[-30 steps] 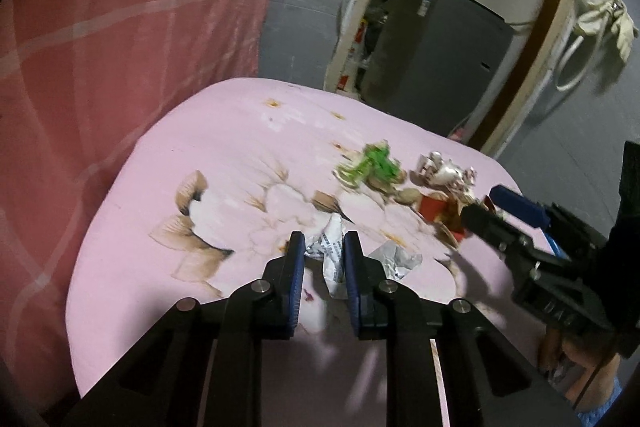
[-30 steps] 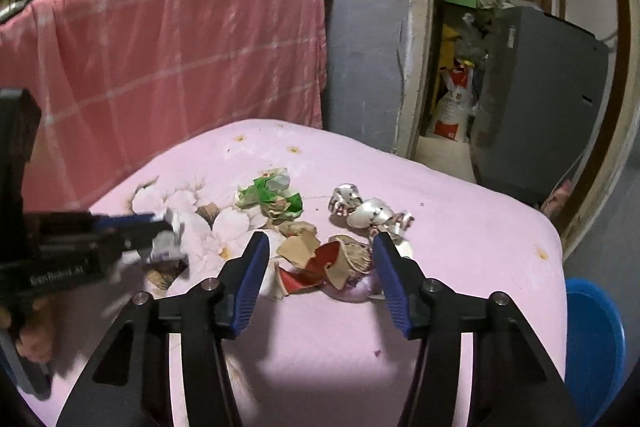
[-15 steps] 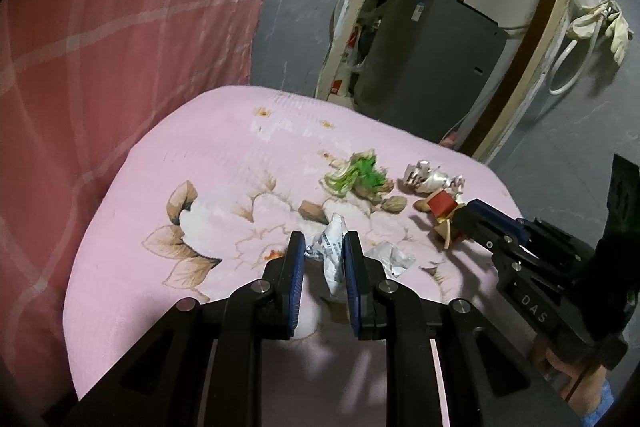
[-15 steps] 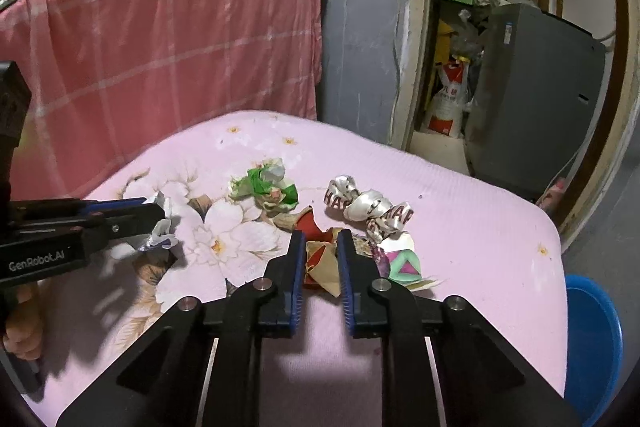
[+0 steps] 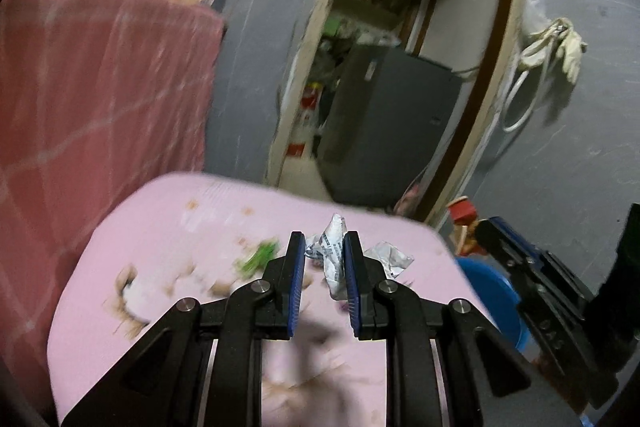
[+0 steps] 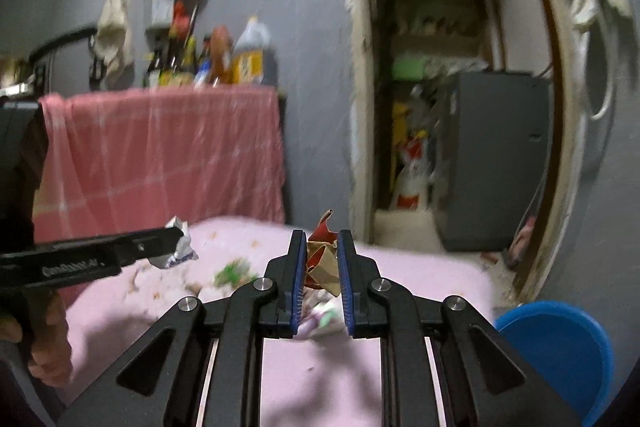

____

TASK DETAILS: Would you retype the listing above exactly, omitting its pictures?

ANSWER FOR THE TASK:
[-30 steps] 
[-30 steps] 
[-15 steps] 
[-15 steps] 
[+0 steps] 
[+0 steps] 

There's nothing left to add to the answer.